The Reserve Bank of India (RBI) kept rates unchanged for the seventh consecutive quarter at 6.5%. This impact has however has not yet been completely passed on by banks to the customers in the automotive industry, this is due to the fact that the vehicle loans usually see a significant lag in terms of revision.
The average interest rate on a vehicle in India depends on the segment, ownership (new or used) and the lending bank. At present for a four-wheeler car loan the interest rates start at around 9 percent and increases based on various factors – brand, partner bank, personal credit history, etc.
Given the current macro-economic situation, very few industry trackers were hoping that there would be a rate cut given the high inflation, including food inflation.
While the vehicle loan amounts have grown significantly over the course of the last few years, the auto retail sales has kept growing significantly. But a closer look at the numbers reveals that while the sales of high-end vehicles and premium models (two-wheeler and four-wheeler) has seen double-digit growth, the mass-market entry-level segment has been the one under pressure.
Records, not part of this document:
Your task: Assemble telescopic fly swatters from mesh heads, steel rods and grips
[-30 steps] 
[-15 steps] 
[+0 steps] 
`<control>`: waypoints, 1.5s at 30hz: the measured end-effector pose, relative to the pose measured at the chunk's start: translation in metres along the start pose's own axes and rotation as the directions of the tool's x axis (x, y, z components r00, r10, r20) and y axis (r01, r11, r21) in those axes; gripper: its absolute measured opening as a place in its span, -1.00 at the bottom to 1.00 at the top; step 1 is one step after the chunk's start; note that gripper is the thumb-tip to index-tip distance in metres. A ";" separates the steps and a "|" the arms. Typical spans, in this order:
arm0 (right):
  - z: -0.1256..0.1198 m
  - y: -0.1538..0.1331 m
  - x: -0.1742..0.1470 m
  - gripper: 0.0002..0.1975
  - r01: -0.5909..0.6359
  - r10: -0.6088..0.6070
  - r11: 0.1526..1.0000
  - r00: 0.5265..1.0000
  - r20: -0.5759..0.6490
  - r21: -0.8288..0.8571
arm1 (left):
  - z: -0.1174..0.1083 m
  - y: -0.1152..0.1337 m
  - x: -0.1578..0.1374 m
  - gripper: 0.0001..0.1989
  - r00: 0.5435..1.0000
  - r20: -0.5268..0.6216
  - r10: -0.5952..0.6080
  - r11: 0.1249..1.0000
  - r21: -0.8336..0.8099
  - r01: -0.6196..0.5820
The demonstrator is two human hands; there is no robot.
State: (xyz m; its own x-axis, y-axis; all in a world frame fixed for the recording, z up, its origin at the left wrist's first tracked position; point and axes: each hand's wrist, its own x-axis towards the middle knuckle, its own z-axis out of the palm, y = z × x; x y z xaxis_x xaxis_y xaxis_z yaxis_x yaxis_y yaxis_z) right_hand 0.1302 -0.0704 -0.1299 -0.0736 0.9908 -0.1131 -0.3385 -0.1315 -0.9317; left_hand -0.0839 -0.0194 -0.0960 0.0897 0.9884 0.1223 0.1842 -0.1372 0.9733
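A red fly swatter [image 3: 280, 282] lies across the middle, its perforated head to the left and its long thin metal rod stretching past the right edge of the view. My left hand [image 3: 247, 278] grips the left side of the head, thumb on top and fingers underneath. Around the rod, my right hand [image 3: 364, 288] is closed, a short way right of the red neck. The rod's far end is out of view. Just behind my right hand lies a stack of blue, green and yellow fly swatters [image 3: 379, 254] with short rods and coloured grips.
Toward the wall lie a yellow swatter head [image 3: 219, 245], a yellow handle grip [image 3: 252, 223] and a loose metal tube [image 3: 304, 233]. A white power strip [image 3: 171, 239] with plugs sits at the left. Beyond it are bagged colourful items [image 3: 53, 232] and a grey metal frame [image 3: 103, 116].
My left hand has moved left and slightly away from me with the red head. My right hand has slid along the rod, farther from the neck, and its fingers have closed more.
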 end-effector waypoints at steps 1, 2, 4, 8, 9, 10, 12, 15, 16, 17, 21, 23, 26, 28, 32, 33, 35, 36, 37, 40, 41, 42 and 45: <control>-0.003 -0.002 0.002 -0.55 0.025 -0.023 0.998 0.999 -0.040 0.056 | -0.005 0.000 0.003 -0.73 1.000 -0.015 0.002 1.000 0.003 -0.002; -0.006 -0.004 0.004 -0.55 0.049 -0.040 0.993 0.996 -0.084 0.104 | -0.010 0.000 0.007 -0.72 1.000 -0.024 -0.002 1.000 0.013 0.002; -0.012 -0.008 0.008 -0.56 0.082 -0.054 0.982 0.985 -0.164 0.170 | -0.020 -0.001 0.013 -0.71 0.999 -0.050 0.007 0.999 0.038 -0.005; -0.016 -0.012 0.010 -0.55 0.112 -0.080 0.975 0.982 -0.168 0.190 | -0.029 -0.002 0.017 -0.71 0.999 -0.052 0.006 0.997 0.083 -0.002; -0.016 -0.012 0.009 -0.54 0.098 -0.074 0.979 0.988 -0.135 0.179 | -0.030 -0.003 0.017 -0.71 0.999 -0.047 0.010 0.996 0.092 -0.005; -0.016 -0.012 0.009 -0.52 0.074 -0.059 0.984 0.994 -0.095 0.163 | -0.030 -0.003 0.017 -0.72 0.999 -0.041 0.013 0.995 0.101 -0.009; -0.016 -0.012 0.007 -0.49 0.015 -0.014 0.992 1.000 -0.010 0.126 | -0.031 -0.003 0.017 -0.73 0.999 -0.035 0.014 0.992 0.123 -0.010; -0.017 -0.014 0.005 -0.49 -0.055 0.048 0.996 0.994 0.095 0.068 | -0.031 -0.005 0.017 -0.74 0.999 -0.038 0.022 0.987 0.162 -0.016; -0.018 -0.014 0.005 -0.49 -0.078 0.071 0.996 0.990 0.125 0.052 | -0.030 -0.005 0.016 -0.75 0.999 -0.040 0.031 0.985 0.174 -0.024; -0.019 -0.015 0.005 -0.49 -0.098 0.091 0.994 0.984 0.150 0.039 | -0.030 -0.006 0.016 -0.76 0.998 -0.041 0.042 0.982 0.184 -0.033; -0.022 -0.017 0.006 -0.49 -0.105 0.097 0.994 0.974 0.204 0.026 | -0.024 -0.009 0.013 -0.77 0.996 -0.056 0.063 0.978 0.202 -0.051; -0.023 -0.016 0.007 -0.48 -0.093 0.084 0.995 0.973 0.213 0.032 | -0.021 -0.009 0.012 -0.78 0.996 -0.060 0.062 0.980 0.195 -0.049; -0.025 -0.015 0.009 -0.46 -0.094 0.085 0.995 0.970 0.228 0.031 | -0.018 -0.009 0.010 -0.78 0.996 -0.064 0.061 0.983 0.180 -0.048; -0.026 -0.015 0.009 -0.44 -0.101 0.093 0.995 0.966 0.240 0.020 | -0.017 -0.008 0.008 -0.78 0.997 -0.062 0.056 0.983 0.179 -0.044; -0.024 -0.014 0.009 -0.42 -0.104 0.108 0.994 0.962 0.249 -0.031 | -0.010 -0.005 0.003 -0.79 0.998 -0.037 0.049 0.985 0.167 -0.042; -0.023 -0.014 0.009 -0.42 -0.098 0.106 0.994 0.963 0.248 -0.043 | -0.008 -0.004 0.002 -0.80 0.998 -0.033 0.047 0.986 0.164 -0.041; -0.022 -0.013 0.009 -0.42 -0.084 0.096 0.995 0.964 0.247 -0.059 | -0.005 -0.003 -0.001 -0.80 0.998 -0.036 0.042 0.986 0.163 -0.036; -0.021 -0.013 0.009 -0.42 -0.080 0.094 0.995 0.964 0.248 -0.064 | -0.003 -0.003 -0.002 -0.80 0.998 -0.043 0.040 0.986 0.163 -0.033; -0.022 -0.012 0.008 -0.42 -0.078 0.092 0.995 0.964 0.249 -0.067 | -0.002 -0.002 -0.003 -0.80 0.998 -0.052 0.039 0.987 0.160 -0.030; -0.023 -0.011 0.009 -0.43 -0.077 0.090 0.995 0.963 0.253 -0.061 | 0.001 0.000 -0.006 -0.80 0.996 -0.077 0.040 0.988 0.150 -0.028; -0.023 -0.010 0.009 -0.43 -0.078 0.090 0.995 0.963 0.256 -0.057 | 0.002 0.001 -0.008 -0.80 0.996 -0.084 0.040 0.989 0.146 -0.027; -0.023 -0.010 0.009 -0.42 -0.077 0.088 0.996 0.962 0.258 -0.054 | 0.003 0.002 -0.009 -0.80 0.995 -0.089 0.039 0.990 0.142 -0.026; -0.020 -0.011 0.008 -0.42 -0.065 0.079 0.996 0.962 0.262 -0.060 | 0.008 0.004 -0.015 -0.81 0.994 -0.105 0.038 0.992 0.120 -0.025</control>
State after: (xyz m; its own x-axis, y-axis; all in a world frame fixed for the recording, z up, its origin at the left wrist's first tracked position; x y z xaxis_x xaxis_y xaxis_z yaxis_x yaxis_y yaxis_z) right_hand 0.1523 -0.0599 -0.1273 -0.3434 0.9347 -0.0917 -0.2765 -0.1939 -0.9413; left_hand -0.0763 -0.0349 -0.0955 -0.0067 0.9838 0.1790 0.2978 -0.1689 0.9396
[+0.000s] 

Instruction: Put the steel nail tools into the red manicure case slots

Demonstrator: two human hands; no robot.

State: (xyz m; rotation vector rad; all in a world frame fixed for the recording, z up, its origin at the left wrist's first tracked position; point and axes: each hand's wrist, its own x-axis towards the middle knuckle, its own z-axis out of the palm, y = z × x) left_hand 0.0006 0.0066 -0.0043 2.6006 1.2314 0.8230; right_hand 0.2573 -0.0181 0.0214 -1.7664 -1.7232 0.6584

In an interaction with Financial Express Online, Shashank Srivastava, Senior Executive Officer, Marketing and Sales, Maruti Suzuki India said, “At present, almost 80% of new vehicle sales are on credit. RBI’s stance of not changing the repo rate was expected by the industry given the macroeconomic conditions especially the inflation. In terms of the interest rates in the automotive sector, there is usually a lag between the time the revision in repo rates, and the actual passing on of the same by the banks to the customers. For instance, the last hike in repo rate has not yet fully been passed on by the banks to the customers.”
Anurag Singh, MD, Primus Partners stated that “Indian new vehicle buyer has to pay more and more on account of vehicle base price increase, high taxation, high interest rates & high fuel costs. Still the sales numbers are buoyant, and the customers are actually shifting to higher priced vehicles.”
Singh further added that the repo rate has not been changed for past 6 times, “however, at 6.5%, the repo rate is at the higher end of past 5 year range. It used to be just 4% in 2020 and 2021 hence financed through organized lending. Hence majority of the new vehicle buyers are affected by higher EMI payments. “
Manish Raj Singhania, President, FADA too shared a similar view. “Looking at the inflation, macroeconomic and global situation, we understand that the Reserve Bank of India (RBI) does not have the luxury of passing on rate cuts in the near-term. But if the automotive industry, especially the entry-level mass market two- and four-wheeler segment needs to be revived, there will be a need to reduce interest rate on auto loans. FADA has also been urging the government to revisit GST rates on entry-level vehicles, at least to begin with the two-wheeler segment, which have been under pressure for long.”
Going forward, Singhania believes that the RBI and the government “whenever it is possible, can look at having a differentiated interest rate for the mass-market segment vehicles and premium vehicles. The entry-level buyers already have a lot of loans on their head, and any relaxation would mean more disposable income in their hand, and in turn higher contribution towards the economy. This will only benefit the country in the long run.”
“Going forward if inflation comes under control, the government’s expenditure on food subsidy reduces and the oil prices remain stable, we expect the RBI to reduce the repo rate. The passing on of rate cut (if any) will also happen through a lag, reduction in retail loan rate should benefit the car industry generally speaking but the entry level vehicle buyer specifically will benefit more since the demand elasticity in that segment with respect to affordability is the highest,“ concluded Srivastava.